§ Work request: Search each line of the data for the word "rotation"; copy every line where it is found.

§ Given records:
++++++++++++++++++++

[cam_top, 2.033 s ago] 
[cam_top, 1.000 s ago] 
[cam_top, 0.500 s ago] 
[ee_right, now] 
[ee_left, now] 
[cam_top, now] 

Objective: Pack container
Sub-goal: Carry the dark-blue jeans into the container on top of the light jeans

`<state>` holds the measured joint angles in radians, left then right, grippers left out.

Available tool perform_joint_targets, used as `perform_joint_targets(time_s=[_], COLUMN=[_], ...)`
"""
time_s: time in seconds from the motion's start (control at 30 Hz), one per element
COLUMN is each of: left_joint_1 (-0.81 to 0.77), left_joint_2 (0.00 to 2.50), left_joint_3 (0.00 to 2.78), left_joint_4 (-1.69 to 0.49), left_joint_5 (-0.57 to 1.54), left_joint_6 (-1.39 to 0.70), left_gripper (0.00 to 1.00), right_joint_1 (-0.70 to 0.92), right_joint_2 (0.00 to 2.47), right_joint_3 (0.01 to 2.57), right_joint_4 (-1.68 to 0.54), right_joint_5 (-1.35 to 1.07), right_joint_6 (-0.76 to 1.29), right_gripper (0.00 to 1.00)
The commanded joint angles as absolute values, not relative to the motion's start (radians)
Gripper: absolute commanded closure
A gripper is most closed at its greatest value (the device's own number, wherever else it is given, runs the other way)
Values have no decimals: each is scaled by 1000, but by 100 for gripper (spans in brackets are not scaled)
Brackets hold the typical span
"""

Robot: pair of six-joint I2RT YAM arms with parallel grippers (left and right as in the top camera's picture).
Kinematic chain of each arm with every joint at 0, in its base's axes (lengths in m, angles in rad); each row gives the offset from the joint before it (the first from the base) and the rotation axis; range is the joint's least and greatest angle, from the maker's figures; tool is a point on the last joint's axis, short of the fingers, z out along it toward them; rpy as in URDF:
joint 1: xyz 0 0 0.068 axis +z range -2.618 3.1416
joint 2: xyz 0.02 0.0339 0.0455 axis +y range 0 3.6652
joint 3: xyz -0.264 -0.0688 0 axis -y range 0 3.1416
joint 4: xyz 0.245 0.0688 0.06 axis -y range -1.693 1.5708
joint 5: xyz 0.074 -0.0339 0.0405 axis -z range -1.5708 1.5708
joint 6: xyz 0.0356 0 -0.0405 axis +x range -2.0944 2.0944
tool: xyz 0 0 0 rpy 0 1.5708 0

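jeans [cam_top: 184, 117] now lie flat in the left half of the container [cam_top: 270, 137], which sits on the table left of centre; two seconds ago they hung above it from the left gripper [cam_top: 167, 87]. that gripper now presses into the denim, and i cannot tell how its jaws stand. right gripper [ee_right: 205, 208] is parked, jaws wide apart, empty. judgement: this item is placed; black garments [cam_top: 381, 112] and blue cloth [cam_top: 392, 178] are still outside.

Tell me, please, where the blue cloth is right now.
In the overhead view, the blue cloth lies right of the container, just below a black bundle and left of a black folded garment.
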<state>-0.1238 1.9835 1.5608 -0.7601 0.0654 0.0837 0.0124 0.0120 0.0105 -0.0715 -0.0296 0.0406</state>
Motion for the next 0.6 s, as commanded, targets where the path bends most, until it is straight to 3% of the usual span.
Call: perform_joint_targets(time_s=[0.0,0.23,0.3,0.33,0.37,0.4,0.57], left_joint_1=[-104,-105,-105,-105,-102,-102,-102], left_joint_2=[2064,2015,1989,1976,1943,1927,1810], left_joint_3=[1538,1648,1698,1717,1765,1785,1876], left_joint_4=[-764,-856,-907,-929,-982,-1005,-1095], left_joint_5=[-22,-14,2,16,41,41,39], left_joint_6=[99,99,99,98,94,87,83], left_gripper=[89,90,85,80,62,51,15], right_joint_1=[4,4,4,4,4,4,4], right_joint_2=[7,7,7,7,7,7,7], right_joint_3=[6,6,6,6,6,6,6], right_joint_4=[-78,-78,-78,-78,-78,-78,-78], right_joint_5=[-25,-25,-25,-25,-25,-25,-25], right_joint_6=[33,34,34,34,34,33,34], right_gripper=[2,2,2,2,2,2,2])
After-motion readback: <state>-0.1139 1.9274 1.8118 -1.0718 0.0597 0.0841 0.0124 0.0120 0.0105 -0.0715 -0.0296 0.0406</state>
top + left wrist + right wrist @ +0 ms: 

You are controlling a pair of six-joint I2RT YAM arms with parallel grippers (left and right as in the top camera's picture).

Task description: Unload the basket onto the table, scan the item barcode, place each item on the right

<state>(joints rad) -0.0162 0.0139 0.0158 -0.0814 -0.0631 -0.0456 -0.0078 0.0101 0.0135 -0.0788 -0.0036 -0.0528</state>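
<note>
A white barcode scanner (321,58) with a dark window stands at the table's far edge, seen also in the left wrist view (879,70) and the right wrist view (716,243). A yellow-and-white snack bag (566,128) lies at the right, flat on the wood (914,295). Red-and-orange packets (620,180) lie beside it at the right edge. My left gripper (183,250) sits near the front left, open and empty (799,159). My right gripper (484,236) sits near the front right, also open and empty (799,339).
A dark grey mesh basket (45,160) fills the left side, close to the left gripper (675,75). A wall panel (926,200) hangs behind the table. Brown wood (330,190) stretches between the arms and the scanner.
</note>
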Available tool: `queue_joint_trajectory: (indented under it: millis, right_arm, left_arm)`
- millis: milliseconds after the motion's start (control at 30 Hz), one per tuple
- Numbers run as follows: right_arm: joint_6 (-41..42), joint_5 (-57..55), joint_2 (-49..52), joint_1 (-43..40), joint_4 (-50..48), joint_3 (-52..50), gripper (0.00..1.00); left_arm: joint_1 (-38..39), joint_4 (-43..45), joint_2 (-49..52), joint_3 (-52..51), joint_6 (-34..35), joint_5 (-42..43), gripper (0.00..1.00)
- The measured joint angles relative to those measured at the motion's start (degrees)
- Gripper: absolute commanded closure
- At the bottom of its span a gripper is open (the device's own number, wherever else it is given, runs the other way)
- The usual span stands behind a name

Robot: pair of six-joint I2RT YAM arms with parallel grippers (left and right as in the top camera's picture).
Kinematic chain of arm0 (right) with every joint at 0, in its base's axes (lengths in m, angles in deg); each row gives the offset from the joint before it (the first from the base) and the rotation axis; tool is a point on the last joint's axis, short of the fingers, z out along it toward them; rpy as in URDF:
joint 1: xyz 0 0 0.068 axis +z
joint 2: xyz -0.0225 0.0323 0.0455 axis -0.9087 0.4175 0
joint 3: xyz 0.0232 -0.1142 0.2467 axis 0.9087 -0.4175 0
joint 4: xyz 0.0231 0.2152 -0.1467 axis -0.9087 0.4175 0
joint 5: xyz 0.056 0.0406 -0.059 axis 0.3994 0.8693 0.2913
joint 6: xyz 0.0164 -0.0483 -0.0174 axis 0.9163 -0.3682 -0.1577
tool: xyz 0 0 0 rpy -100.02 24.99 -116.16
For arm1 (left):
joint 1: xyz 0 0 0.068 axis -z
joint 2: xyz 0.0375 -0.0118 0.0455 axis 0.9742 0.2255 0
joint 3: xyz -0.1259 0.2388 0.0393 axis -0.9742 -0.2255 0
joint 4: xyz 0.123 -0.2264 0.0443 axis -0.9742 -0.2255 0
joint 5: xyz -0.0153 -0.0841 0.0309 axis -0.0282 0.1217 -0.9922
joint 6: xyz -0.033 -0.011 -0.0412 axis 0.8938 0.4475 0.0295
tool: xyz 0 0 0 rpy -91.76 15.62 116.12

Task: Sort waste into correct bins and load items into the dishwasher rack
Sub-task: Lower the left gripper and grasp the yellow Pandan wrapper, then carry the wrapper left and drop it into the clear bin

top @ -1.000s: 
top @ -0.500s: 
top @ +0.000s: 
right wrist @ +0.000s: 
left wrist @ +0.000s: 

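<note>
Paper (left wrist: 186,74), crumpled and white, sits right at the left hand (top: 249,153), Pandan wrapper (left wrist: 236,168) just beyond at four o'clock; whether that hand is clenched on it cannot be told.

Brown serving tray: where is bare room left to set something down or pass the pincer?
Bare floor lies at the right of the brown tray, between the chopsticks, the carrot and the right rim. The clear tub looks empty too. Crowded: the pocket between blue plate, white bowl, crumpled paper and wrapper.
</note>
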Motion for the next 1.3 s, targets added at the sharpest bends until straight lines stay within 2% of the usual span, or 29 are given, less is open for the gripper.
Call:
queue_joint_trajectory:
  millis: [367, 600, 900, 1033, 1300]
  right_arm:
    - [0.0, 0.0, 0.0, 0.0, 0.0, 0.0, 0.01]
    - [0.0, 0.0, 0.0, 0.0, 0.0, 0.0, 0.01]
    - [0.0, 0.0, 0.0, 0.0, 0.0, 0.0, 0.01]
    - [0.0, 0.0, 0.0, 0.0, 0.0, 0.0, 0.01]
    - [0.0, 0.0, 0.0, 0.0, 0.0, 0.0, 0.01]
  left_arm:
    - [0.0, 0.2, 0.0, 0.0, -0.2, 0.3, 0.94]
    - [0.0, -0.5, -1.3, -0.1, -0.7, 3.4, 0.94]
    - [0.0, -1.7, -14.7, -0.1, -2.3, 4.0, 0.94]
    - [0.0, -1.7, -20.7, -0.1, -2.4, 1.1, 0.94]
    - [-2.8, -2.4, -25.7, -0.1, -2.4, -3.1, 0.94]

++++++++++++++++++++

§ Answer to this exercise:
Kinematic chain of each arm with every joint at 0, in its base's axes (lengths in m, angles in rad); each row gives the offset from the joint before it (the first from the base) and the rotation axis; range is the joint's least and greatest angle, from the maker's figures; tool is a point on the last joint's axis, short of the fingers, z out along it toward them; rpy as in URDF:
Kinematic chain of arm0 (right) with every joint at 0, in its base's axes (lengths in m, angles in deg); each row gives the offset from the joint before it (the first from the base) and the rotation axis; tool is a point on the last joint's axis, short of the fingers, z out along it toward them; rpy as in URDF:

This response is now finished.